Surface test - test the surface of the disk, (the response)
Drive C: may not be configured correctly
norton disk doctor cannot continue testing the drive. And as far as typing in scandisk\autofix. Not real sure how to approach Dos commands, or enter Dos, although I think that's where my computer sits now. I was able to type in C:dir and see files, but I guess doesn't mean they are not corrupted. Why would the C:drive not be configured correctly If I have not reformatted and worked fine the day before.Can I reformat and save my old data. Partitions around the so called bad sectors. Any ideas appreciated. Thanks in Advance

Whenever you start to get a ridiculous amount of bad clusters from scandisk or other utility, it either means that the drive is on the way out, or that the disk is misconfigured, causing scandisk not to give a true reading of the drive.
Bad configuration usually comes from incorrect BIOS settings for the drive, although that seems odd on such a recent machine - detection is pretty much automatic.
Still, check the BIOS - maybe see if you have an 'auto' selection for the drive.As far as DOS - it's pretty fussy - the direction of the slash makes a difference. From a: you'd enter
scandisk c: /autofix
from c: you'd only need
scandisk /autofix
Yes, the command prompt is the basic DOS7xx (Windows DOS)

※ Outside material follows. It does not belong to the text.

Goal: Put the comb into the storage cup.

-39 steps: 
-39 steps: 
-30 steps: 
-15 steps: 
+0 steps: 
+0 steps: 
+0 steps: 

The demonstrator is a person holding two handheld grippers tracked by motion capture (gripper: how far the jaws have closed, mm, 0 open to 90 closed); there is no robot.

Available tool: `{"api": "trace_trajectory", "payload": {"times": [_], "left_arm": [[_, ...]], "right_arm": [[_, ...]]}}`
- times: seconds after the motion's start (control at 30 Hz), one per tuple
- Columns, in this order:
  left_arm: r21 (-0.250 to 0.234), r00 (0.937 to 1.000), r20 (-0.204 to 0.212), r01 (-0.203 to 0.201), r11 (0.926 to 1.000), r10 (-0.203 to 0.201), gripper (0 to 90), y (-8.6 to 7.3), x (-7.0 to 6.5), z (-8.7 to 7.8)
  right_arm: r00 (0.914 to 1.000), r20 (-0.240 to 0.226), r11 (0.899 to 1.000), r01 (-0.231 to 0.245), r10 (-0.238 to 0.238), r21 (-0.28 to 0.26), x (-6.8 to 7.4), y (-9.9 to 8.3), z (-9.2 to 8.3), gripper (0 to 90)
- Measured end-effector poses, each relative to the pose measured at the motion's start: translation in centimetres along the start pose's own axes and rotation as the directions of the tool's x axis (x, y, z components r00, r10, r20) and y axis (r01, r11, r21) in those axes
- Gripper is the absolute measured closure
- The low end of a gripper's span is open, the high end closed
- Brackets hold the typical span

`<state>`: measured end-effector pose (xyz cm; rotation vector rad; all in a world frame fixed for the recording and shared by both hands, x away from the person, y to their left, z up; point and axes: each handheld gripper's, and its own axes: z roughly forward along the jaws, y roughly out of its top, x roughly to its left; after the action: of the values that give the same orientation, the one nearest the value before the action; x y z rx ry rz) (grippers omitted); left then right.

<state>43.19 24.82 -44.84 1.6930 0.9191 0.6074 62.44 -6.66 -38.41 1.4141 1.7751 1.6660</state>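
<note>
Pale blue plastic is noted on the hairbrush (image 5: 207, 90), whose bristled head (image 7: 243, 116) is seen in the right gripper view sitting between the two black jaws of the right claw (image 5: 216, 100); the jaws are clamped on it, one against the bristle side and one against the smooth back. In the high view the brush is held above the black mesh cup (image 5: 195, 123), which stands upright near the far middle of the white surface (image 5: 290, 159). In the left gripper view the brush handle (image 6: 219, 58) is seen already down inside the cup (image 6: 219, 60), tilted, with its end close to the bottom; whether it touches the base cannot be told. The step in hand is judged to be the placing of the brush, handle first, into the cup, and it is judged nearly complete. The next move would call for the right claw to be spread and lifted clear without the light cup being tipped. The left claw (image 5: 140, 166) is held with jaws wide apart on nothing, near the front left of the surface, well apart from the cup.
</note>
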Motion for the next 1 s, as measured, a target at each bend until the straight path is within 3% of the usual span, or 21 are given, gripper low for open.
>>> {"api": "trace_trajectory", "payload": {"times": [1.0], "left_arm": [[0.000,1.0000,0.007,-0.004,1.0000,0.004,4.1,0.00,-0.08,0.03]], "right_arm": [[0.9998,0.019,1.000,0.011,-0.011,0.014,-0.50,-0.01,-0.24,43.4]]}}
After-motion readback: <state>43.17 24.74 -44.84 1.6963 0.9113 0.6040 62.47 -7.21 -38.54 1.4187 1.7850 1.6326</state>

Sure, you can reformat, but if there's an underlying disk issue, could lead to problems. No, your old data would be gone format erases the disk.
Thinking - it's a habit.

If you don't have a drive overlay on the HD and it's not set up as a multiboot system do this:
Boot with a bootdisk. At the a:\> prompt type:
fdisk/mbr
and enter. That refreshes the master boot record. I've seen it fix the 'flashing cursor' problem as well as partitions that seem to be missing or corrupted.